Wellington Burgers

Pairs well with:


Bright and full-bodied, this Zinfandel wine is a curious contradiction in tastes.


Patties 2 pounds ground chuck
2 tablespoons minced onion
1 teaspoons freshly cracked black pepper
12 tablespoons liver pate
Vegetable oil, for brushing the grill rack
6 crescent rolls – sliced in half horizontally



Prepare a medium-hot fire in a charcoal grill with a cover. To make the patties, in a large bowl, combine ground chuck, minced onion and black pepper. Handling the meat as little as possible to avoid compacting it, mix well. Divide mixture into 12 equal portions, form each portion into a patty, approximately 1/2 inch thick. On six of the patties, place two tablespoons pate. Top each with remaining six patties and pinch edges to seal.
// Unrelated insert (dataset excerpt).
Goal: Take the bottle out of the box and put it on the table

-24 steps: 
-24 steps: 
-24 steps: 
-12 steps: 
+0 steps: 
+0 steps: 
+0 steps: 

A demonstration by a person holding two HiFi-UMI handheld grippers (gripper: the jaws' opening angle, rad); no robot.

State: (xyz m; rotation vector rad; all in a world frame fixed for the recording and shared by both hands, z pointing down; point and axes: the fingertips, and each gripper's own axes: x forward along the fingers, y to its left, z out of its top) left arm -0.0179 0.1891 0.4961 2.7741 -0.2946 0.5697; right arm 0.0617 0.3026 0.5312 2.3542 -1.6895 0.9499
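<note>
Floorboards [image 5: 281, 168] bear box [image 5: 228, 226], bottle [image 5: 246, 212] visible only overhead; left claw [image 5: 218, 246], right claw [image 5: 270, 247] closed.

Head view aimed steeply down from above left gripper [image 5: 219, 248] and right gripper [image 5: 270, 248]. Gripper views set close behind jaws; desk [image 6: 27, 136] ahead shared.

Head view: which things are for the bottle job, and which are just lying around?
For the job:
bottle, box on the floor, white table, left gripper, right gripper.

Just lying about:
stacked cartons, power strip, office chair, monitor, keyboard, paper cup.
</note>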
When grill is ready, brush the grill rack with vegetable oil. Place the patties on the rack, cover, and cook, turning once, until done to preference (5-7 minutes on each side for medium) or until internal temperature reaches at least 160 degrees F. Be careful to take temperature of the patty and not the pate inside as it will read hotter. During last 2-3 minutes of cooking, place rolls, cut side down, on the outer edges of the rack to toast lightly. To assemble the burgers, top each roll bottom with a patty and roll top. Serve. Makes 6 burgers.